I found this one to be damned near impossible. The clouds and balloons are floating rather quickly across the screen, sometimes overlapping each other, and the clicks of the mouse are registered after a slight delay, so I would end up clicking on something I didn’t mean to, or there would be nothing there when the computer finally registered my clicks.

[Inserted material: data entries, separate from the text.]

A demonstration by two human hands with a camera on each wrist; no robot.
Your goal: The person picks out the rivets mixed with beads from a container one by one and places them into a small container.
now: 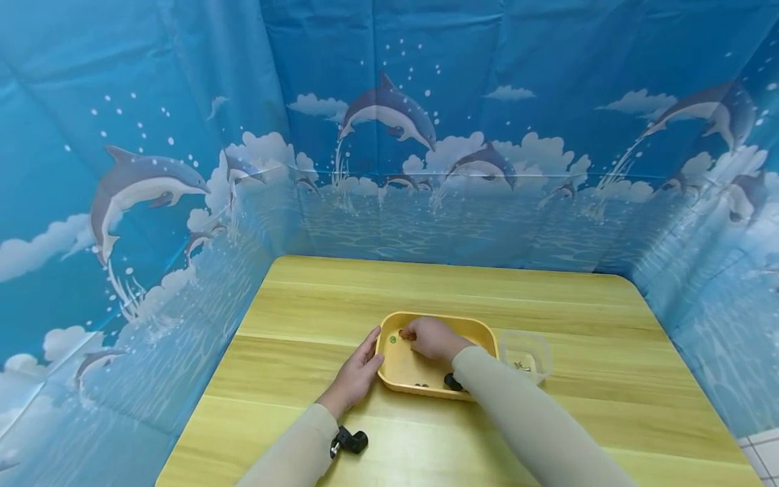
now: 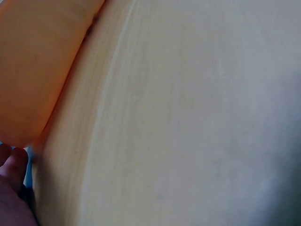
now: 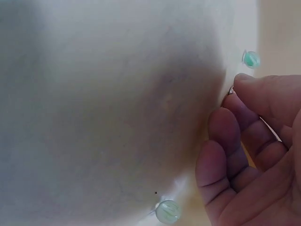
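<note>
A yellow plastic tray (image 1: pixel 402 385) stands on the table. At its left end my left hand (image 1: pixel 356 375) rests against the outer wall, thumb and fingers spread along it. In the left wrist view, fingertips (image 2: pixel 16 162) touch the tray's wall (image 2: pixel 37 75). My right hand (image 1: pixel 433 338) reaches into the tray near its far left part. Between thumb and index finger it pinches a small shiny piece (image 3: pixel 231 90), mostly hidden, its kind unclear. Close by lie a green glass marble (image 3: pixel 252 59) and a pale clear marble (image 3: pixel 168 212).
Right of the tray stands a clear plastic box (image 1: pixel 544 352) with several small brass-coloured metal pieces (image 1: pixel 523 366) in it. Tiny dark bits (image 1: pixel 421 385) lie along the tray's near side. A printed dolphin curtain (image 1: pixel 426 216) encloses the wooden table (image 1: pixel 316 291).
</note>
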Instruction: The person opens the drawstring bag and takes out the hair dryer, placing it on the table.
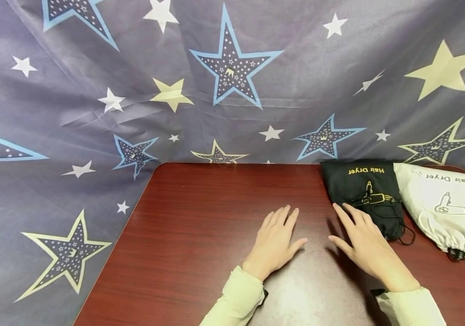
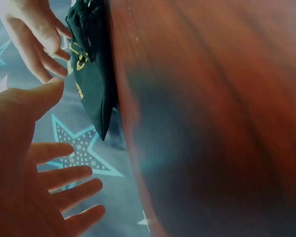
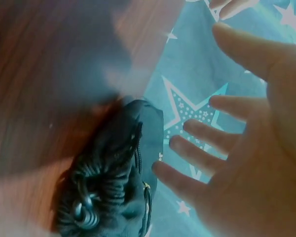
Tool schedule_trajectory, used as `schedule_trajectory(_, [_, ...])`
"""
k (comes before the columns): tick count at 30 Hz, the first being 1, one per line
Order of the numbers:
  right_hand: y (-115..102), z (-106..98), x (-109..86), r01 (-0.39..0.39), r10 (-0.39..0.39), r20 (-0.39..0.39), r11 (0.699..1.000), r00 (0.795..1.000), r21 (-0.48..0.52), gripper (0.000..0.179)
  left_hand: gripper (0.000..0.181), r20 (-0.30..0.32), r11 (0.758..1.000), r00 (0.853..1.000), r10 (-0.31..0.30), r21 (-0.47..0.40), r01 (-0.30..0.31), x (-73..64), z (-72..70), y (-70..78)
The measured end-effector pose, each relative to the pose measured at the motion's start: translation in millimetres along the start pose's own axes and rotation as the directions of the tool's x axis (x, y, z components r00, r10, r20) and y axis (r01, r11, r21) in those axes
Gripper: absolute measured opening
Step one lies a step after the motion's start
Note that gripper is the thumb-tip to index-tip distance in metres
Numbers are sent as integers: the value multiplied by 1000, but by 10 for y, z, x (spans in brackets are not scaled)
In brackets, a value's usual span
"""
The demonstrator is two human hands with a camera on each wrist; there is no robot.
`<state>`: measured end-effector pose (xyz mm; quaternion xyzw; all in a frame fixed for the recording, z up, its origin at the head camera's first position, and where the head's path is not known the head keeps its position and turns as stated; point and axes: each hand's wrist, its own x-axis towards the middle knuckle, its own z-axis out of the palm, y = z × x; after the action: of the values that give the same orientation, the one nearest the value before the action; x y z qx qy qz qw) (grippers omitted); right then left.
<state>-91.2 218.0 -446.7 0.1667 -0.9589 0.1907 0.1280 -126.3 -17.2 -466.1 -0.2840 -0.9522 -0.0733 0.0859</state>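
Note:
Over the middle of the table my left hand is held with its fingers extended and thumb apart, holding nothing. My right hand has its fingers spread in the same way, beside the near left part of a black drawstring hair dryer bag. It holds nothing, and whether it touches the bag I cannot tell. To the right of the black bag lies a white drawstring hair dryer bag. In the right wrist view the gathered mouth and cord of the black bag show close to the right fingers.
The reddish-brown wooden table has its rounded far left corner in view. Behind it and along its left side hangs a grey cloth printed with stars. Both bags lie at the table's far right, by the cloth.

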Motion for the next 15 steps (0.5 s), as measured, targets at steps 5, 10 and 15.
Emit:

I failed to see the point of this activity.

The Scores:
MODES: Great
GRAPHICS: Above Average
SOUND: Pretty Poor
GAMEPLAY: Good
REPLAYABILITY: Great
BALANCE: Amazing
ORIGINALITY: Classic
ADDICTIVENESS: Above Average
APPEAL FACTOR: Classic
MISCELLANEOUS: Good
FINAL SCORE: ENJOYABLE

Short Attention Span Summary

MindHabits was designed as a tool to help people alter their general outlook on life and make them feel more positively about themselves. In the angst filled world we live in, I can imagine millions of people willing to stop buying self-help books to focus their energy on this game. No, it’s not a therapist, and it isn’t intended to be. It’s simply a tool that can be used daily to gradually adjust the way you think or feel, depending on your initial attitude towards playing it. Anyone can approach this with a bad attitude, try it once and say it’s totally pointless and useless. I feel that if a person were to approach this method with an open mind, and do the daily training, that perhaps in time they may start to feel better about themselves and their lives. There are many methods of therapy designed around repetitive behavioral training. I feel this is just another one of those. Nothing is guaranteed, but it’s worth a shot to all the insecure people dealing with negative self-image issues.